Daniel Kibbe’s review published on Letterboxd:
So much of an incoherent mess that a coherent review could not even convey its abhorrence. Suicide Squad is a very hateful film, and it is terrible for plenty of reasons, all likely equal in their idiocy, but it's hard to pinpoint which part of this film I really hated the most.
Maybe it's the haphazard editing job, likely in part as a result of late-game reshoots to add more "humor." But the overall structure of the film is so bizarre that it was likely doomed from the start. All the characters are introduced in a 30 minute long opening series of vignettes that also partially sets up the Joker/Harley Quinn storyline, and also the Enchantress plot, and only after 45 minutes does the team suit up in earnest. What follows is a split second city evacuation, caused by a giant beam of light in the sky that can destroy things and somehow set up the world for Enchantress to rule, with the help of her brother, in the form of a Gods of Egypt-esque metal giant who sprouts from a random subway pedestrian. This is entirely independent from the continuing Joker/Harley storyline that takes its main form as the squad runs around in the abandoned "Midway City" (that I thought was New York shot in Vancouver, which it might as well have been). Not that this is any better than some other comic book films - lapses in logic, especially, are to be expected - but there is a sense of apathy that pervades each edit, as much of it feels patched together by the studio and the test audience feedback, in order to include "franchise moments" and lame attempts at humor that never land.
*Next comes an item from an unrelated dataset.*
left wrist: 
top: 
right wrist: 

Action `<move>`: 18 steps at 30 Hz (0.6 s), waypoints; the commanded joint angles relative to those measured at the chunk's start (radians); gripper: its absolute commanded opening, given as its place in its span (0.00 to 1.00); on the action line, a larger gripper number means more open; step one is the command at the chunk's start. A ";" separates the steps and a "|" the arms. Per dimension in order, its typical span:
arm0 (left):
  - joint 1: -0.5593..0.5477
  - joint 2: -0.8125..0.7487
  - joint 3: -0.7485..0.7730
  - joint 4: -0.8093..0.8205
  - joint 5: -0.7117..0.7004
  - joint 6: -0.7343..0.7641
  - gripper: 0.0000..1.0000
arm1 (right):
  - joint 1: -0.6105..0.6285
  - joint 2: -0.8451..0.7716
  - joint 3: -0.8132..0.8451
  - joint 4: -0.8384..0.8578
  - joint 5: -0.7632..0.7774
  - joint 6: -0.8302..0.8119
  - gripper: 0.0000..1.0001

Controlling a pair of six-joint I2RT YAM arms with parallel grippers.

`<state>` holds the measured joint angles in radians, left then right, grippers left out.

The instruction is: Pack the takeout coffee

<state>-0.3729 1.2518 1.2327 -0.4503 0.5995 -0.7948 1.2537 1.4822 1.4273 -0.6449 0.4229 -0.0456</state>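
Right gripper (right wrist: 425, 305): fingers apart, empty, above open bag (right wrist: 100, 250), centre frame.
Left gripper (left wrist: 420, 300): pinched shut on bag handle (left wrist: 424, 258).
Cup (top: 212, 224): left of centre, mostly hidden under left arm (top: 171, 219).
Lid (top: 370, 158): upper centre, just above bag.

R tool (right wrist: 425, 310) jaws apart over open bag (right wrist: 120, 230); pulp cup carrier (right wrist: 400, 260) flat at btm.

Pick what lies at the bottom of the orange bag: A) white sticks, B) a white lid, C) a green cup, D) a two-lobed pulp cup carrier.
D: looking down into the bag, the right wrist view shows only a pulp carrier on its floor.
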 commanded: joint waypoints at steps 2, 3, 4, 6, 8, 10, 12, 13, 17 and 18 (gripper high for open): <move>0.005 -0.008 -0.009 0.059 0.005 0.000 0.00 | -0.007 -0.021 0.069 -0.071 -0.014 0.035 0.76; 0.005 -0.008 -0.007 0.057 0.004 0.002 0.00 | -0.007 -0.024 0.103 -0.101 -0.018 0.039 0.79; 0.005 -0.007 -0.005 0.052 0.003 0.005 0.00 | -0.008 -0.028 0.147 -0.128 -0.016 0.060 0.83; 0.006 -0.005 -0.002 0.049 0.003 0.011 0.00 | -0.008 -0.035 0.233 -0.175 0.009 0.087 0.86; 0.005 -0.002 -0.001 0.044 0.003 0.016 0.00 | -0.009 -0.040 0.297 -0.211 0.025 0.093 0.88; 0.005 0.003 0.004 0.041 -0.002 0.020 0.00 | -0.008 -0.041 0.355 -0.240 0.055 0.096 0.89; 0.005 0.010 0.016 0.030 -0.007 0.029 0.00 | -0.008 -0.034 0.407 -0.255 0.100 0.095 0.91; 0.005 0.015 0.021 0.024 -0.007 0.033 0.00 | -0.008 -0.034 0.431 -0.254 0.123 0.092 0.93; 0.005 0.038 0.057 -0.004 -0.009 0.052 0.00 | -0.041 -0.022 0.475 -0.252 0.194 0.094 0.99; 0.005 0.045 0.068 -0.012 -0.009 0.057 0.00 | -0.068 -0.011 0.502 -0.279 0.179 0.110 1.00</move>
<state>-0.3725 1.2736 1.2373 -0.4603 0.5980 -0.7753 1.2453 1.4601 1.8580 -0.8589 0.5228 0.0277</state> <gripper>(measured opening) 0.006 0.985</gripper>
Maybe its the generalization of nearly every single one of its characters. Both the female "leads" wear basically nothing and are treated more like means to an end than actual people. But this is also true of the rest of the cast - the poor attempts at humanization occur with Will Smith's Deadshot and Jay Hernandez' Diablo, the former of which is a little more fleshed out in his opening moments, whereas the latter's story is relegated to a second act revelation that leads to an "inevitable sacrifice" that is forgotten moments after it occurs. Jared Leto's Joker is a bizarre mix of mob pimp and annoying fan service. Members like Killer Croc and Captain Boomerang are so out of focus I doubt the film would have been any different without them. Viola Davis' Amanda Waller and the rest of her crew of spec ops soldiers bear the lite version of Ayer's sense of depravity seen in his earlier film Sabotage, but the screen is constantly bombarded by the faux silliness of the Squad.
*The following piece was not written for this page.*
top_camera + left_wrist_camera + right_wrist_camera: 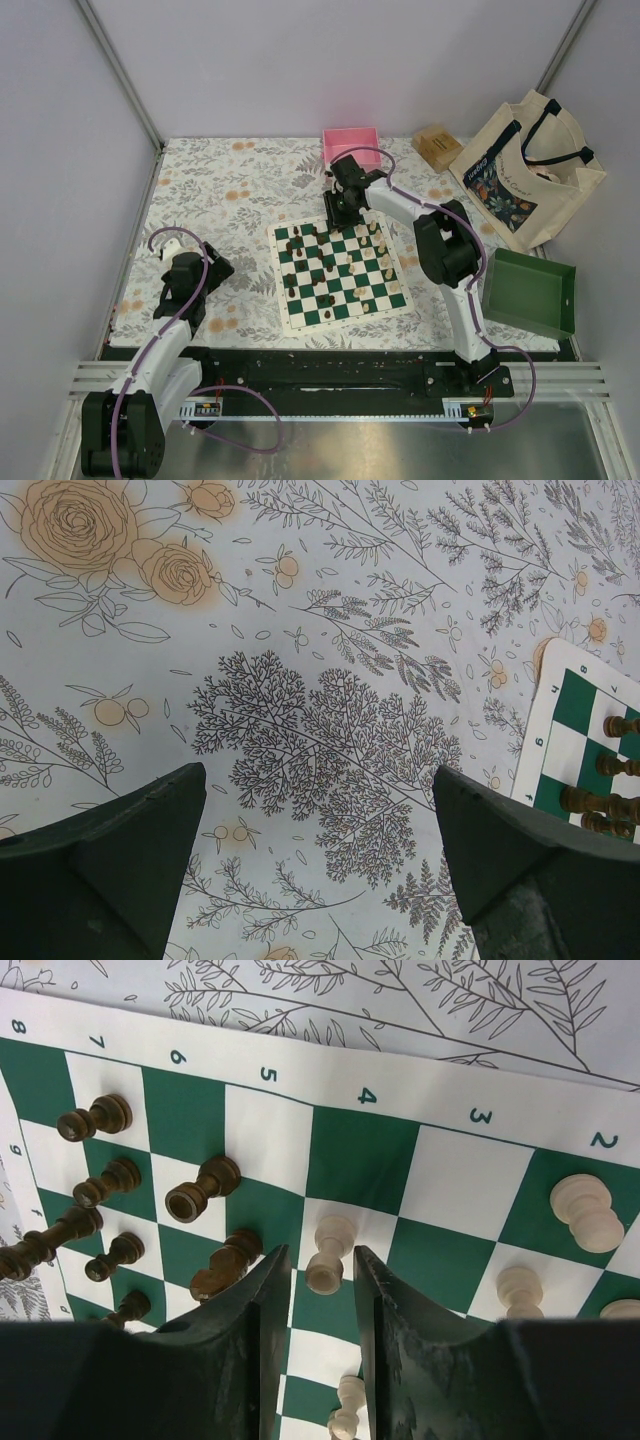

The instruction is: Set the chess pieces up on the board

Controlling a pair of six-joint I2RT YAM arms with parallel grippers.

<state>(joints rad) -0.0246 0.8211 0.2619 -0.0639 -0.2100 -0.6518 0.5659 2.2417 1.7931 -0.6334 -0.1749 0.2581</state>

Maybe it is that fake sense of humorous camaraderie that pervades this film. Not to say this film pushes for authenticity, but it does push for an empathetic core in its cast - we are meant to buy into this "team" by the end, but every unified moment rings false. Diablo shouts, during the final battle, that "No one else in this family is gonna die" or something along those lines, a quip that left me genuinely scratching my head. What family is he talking about? His own family? Is the squad his family now? The only relationship in this film that even feels momentarily true is Joker and Harley's, but it is one so toxic and bizarre that it is impossible to appreciate.
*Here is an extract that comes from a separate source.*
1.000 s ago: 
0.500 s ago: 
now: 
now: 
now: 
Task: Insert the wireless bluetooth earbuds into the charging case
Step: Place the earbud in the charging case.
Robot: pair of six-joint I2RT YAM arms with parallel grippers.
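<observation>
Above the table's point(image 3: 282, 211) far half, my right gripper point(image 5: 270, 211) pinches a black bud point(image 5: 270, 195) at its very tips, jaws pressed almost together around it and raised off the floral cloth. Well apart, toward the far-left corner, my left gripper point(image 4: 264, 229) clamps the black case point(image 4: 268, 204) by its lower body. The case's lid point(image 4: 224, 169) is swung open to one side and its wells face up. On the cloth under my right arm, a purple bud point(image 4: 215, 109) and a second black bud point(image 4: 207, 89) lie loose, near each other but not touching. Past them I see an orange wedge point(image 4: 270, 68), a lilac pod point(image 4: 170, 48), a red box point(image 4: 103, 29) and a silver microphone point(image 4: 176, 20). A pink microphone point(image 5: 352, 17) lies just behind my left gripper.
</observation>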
Maybe, and perhaps most of all, it is the misguided tonality and annoying philosophy of this film that annoys me the most. The pop art inter-titles and comedic bits have no place in a film where the Joker dresses as a Panda and guns down a crowd without a single shred of self-aware absurdity. Instead, it is just downright nihilistic, but in an elementary, "edgy" way. Harley shouts "who cares about the world, what has it ever done for us!" and it seems a rallying cry for all the "weirdos" on the other side of the screen. It all amounts to the ideals of a Hot Topic ad: everyone else but you sucks but hey we're colorful and stuff so buy our clothes - but Suicide Squad has the added hindrance of Ayer's disturbing philosophy that far too depraved for my tastes.
Visually, it is complete garbage. Everything after the prologue takes place at night, the action sequences little more than flashes of light in the dark, and the group unloads hoards of bullets into possessed humans that are no longer individuals because Will Smith says so. The quiet moments are all shot from the same basic angles, and many of them take place around tables for some reason. Really, that's where the script for this film should have remained.
It's been a while since a film has made me so vehement in my hatred for it that I feel it is necessary to write a full-on takedown but here we are. Hopefully this wasn't as incoherent as the film, but maybe that's just the justice it deserves.